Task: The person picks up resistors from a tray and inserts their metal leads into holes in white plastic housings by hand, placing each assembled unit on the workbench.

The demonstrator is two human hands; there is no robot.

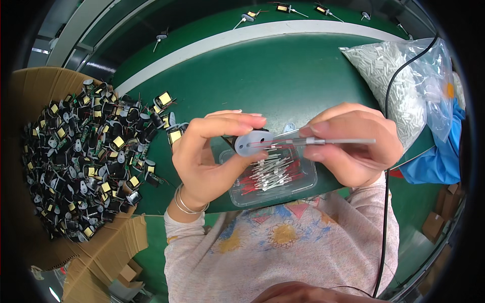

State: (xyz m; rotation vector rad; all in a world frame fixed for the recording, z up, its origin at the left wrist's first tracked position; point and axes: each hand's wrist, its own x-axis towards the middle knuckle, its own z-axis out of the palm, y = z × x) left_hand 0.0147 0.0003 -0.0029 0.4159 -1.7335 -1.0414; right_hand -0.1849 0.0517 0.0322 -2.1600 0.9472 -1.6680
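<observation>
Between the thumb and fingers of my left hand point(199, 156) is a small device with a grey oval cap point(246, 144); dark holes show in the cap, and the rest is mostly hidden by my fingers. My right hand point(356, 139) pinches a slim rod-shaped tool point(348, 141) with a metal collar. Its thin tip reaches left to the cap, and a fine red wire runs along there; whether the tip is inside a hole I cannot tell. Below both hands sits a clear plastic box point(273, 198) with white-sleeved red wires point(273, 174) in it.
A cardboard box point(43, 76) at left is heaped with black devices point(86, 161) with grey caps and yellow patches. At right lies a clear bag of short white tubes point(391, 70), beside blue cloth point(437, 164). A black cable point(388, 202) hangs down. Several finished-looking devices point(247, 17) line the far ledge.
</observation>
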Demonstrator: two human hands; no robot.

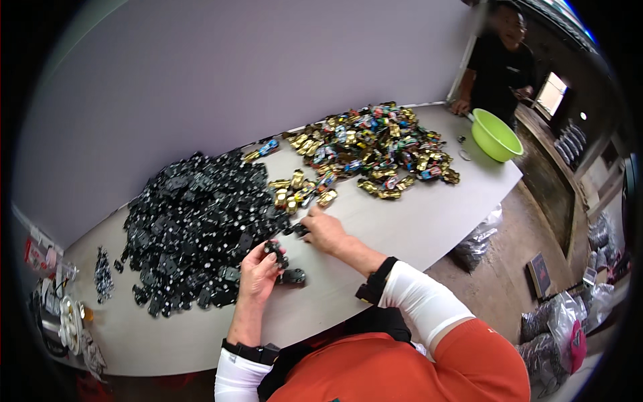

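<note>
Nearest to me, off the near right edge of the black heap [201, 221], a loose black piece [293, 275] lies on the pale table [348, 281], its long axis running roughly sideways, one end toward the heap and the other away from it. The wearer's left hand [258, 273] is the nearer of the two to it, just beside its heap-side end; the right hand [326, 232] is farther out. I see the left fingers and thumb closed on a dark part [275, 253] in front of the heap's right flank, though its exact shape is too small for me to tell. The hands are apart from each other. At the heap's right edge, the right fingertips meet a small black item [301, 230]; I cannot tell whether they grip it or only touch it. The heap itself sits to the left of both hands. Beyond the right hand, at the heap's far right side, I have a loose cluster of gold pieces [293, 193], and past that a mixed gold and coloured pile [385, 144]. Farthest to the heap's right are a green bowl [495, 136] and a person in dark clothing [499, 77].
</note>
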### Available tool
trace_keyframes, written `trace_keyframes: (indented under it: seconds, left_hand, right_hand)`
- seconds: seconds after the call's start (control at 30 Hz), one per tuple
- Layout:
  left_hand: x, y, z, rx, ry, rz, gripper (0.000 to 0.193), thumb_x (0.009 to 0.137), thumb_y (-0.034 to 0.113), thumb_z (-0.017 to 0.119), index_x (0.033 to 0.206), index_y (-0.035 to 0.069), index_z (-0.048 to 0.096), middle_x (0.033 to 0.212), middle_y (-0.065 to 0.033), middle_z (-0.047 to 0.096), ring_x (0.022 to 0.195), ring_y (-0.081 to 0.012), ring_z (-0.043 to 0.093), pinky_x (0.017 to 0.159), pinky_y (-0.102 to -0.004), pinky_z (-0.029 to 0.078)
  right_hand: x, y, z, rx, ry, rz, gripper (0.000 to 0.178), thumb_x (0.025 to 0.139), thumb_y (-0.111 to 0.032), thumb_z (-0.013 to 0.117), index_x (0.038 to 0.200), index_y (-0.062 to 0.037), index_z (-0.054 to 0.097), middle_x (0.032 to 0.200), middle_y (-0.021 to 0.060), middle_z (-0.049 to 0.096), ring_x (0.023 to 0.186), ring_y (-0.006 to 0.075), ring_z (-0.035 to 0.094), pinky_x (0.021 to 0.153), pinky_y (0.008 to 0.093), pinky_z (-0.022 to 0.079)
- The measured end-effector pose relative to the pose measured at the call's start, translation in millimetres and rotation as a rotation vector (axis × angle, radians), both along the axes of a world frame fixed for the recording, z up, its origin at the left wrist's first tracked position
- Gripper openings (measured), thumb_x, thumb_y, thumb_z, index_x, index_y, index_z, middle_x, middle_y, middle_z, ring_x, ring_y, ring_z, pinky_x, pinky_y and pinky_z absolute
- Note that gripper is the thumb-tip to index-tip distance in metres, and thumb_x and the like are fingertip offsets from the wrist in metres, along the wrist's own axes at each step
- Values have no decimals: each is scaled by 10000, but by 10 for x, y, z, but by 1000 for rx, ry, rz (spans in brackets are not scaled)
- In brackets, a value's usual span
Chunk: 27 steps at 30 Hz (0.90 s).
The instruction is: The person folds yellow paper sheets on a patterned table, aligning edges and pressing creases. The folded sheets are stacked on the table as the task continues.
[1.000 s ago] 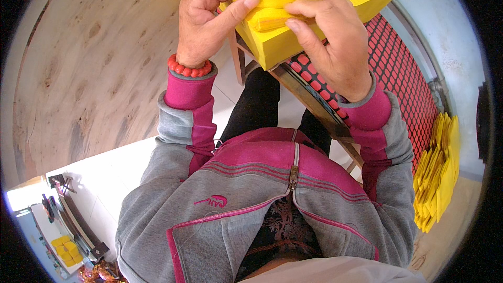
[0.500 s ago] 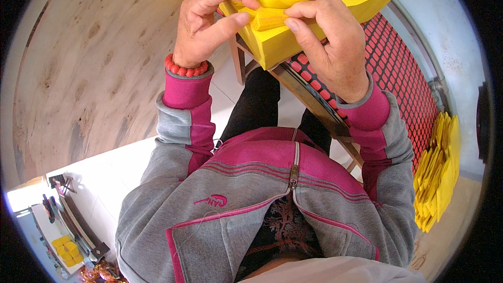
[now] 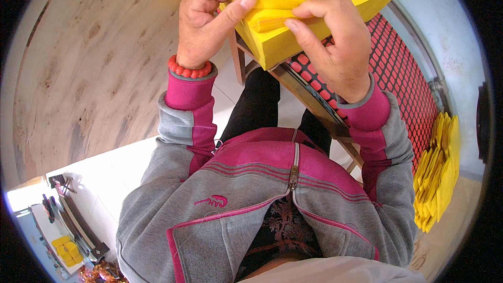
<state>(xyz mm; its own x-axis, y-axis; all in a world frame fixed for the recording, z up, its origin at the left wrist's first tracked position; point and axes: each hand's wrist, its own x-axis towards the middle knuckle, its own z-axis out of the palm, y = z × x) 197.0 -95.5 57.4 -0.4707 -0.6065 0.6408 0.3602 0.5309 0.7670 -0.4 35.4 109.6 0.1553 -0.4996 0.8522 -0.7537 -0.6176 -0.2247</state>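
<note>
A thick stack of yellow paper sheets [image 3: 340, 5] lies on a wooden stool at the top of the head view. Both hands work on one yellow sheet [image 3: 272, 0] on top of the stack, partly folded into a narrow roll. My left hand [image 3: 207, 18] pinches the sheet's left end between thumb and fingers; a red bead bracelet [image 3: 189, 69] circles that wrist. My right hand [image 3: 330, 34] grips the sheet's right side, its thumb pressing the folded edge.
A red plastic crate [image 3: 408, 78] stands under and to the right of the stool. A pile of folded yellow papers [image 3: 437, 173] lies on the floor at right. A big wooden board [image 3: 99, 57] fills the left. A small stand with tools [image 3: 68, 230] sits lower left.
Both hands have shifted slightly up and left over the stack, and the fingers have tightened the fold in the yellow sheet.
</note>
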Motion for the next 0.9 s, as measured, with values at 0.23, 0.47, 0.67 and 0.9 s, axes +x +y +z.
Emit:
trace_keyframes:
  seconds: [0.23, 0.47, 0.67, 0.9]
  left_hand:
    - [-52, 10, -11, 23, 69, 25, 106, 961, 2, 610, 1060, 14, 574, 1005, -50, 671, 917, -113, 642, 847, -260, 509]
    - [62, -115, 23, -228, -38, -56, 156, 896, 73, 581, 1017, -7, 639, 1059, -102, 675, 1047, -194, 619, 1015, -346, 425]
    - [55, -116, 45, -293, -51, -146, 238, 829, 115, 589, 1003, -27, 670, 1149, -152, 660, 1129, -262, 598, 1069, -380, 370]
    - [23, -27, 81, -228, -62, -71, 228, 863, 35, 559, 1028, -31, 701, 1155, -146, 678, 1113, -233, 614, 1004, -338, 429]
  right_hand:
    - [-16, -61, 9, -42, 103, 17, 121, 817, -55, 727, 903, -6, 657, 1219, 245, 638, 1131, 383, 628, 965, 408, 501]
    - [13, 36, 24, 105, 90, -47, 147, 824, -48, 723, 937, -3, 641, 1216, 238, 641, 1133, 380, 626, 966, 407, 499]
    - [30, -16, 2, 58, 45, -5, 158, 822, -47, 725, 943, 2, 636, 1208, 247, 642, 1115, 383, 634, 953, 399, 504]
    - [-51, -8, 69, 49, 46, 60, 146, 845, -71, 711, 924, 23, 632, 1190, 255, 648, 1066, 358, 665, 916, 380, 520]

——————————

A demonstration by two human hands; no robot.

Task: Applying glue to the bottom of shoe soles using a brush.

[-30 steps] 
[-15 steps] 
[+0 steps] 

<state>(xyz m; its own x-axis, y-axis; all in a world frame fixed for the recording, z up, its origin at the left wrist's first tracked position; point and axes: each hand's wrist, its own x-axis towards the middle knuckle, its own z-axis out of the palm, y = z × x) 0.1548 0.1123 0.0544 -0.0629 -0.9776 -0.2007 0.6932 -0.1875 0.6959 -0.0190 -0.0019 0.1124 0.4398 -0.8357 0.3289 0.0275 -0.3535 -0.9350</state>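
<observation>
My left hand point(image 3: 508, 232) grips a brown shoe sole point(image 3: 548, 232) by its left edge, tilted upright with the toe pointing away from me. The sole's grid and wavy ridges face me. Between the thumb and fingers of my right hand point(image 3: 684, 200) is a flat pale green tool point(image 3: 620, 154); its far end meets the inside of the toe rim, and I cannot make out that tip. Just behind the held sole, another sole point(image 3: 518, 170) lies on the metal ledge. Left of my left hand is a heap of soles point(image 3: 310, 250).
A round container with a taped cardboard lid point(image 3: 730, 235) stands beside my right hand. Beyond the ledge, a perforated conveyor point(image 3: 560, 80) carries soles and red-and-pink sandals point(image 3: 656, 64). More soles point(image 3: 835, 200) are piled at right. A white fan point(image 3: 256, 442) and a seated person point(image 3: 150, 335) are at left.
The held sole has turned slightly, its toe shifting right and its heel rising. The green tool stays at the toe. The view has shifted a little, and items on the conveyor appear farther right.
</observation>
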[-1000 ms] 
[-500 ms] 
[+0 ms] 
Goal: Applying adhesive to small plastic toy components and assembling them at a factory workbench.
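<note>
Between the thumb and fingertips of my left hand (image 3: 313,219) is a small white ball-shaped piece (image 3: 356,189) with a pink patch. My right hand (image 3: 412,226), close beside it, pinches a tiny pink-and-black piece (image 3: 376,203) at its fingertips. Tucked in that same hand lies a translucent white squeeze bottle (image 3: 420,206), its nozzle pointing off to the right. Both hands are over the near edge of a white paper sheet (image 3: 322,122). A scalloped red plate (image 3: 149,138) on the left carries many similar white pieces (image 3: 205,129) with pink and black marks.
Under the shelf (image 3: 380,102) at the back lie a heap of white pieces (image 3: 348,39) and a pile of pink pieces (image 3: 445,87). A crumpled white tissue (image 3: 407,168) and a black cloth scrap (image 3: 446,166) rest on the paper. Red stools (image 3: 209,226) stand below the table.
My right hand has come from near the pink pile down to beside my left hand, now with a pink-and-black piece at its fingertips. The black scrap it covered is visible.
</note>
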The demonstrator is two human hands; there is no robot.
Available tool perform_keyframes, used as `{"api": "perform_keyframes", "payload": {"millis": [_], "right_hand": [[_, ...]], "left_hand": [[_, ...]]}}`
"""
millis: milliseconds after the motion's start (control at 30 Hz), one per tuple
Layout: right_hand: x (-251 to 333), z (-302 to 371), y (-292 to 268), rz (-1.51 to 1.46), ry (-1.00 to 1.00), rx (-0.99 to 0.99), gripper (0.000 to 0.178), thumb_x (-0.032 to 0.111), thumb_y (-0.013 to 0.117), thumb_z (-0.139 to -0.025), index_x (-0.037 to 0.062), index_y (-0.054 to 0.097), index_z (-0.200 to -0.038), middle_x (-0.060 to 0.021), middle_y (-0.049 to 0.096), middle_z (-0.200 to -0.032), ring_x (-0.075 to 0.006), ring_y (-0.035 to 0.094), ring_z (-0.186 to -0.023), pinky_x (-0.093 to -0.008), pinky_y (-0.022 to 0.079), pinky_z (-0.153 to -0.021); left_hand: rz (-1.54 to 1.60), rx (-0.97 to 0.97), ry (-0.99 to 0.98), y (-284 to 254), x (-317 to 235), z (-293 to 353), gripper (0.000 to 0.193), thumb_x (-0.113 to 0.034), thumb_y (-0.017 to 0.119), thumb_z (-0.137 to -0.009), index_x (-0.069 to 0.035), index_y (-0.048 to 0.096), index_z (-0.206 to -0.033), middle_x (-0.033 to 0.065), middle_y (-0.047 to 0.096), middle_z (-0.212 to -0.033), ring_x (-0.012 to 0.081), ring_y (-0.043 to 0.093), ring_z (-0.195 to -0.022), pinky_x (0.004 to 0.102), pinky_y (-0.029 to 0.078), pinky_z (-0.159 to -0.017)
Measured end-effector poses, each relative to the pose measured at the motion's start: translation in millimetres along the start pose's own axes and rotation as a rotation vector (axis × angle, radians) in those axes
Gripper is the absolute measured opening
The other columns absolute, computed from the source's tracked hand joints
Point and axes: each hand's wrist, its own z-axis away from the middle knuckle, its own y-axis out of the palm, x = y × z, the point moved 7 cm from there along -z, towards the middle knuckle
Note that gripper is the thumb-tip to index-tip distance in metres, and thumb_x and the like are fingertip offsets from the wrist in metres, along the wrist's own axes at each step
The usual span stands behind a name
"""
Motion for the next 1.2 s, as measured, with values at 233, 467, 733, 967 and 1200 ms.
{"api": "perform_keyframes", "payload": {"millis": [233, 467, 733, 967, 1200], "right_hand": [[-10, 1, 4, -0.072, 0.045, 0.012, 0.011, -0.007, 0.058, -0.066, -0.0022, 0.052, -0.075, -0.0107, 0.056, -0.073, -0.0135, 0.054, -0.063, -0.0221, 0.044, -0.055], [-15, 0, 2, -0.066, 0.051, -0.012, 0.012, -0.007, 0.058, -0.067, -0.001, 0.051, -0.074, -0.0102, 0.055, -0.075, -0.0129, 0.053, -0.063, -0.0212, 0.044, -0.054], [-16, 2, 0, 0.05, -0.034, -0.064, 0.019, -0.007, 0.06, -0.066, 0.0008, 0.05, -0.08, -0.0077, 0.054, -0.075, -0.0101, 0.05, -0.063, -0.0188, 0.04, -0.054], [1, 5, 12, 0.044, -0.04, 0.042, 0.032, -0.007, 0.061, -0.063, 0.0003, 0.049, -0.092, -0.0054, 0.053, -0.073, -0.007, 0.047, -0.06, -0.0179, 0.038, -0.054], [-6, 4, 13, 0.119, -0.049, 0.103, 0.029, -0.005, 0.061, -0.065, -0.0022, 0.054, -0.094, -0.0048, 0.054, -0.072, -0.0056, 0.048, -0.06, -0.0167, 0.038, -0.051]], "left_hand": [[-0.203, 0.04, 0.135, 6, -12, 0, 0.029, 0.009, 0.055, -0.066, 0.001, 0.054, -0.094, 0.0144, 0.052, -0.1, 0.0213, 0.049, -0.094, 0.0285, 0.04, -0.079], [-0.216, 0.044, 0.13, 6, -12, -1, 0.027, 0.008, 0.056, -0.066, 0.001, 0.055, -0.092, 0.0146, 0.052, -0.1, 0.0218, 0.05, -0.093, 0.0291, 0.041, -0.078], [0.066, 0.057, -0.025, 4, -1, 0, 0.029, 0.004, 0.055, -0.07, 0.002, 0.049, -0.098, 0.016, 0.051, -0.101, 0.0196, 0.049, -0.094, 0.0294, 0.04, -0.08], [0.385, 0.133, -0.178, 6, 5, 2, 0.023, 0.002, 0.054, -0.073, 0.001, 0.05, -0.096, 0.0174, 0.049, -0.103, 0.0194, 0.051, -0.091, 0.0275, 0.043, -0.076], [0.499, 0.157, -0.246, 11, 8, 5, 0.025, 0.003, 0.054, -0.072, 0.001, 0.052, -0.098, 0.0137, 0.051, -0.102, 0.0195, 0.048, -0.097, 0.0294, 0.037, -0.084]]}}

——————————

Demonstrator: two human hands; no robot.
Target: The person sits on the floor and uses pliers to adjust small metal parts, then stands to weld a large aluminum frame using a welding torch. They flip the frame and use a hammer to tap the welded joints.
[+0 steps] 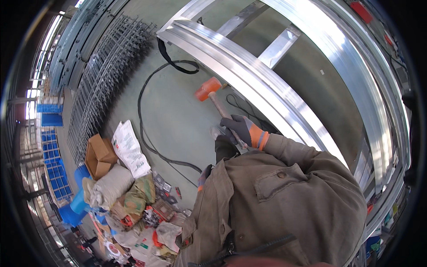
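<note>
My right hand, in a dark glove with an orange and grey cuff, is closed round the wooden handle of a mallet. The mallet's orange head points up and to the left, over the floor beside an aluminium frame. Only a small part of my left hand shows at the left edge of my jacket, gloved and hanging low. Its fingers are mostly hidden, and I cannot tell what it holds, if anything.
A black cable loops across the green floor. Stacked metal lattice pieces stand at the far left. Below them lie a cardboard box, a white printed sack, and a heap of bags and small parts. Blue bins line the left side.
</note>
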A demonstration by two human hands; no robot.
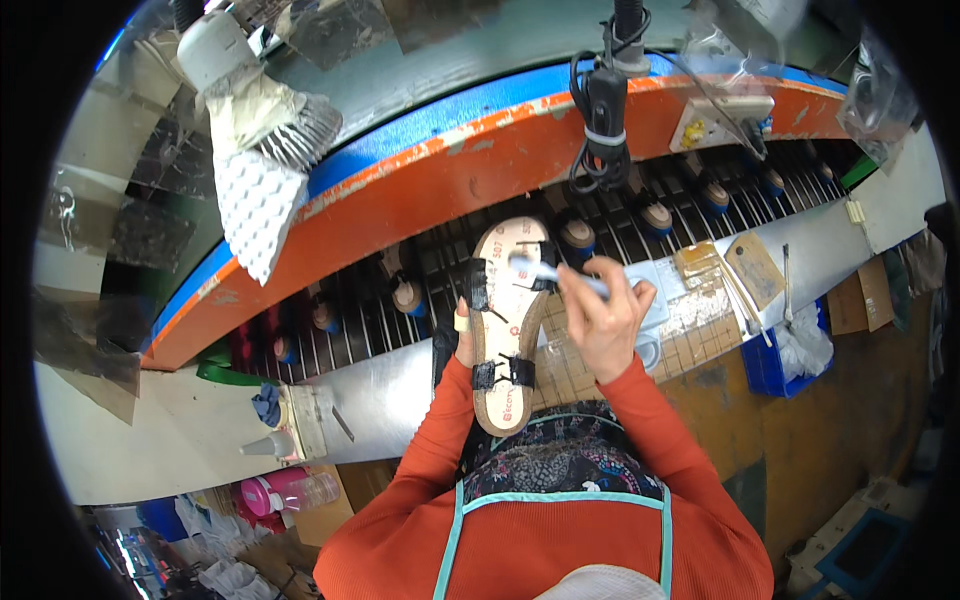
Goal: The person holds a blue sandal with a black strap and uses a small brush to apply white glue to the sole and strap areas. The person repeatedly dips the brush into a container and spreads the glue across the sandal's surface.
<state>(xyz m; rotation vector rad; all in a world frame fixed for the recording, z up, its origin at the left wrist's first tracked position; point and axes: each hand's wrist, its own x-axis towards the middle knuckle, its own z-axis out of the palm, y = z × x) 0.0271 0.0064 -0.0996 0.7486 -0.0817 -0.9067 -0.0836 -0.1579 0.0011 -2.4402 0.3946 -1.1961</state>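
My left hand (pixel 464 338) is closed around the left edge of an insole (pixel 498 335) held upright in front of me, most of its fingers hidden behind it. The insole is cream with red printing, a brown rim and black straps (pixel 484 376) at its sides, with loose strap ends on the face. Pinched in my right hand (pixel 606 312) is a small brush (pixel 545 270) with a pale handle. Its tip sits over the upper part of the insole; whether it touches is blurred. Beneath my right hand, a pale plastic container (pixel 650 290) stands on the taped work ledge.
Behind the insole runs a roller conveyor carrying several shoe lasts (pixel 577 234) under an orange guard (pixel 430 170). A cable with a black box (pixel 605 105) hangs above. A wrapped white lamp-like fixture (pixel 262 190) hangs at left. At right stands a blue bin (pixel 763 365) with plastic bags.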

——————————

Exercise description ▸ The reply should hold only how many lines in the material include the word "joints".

Your response ▸ 2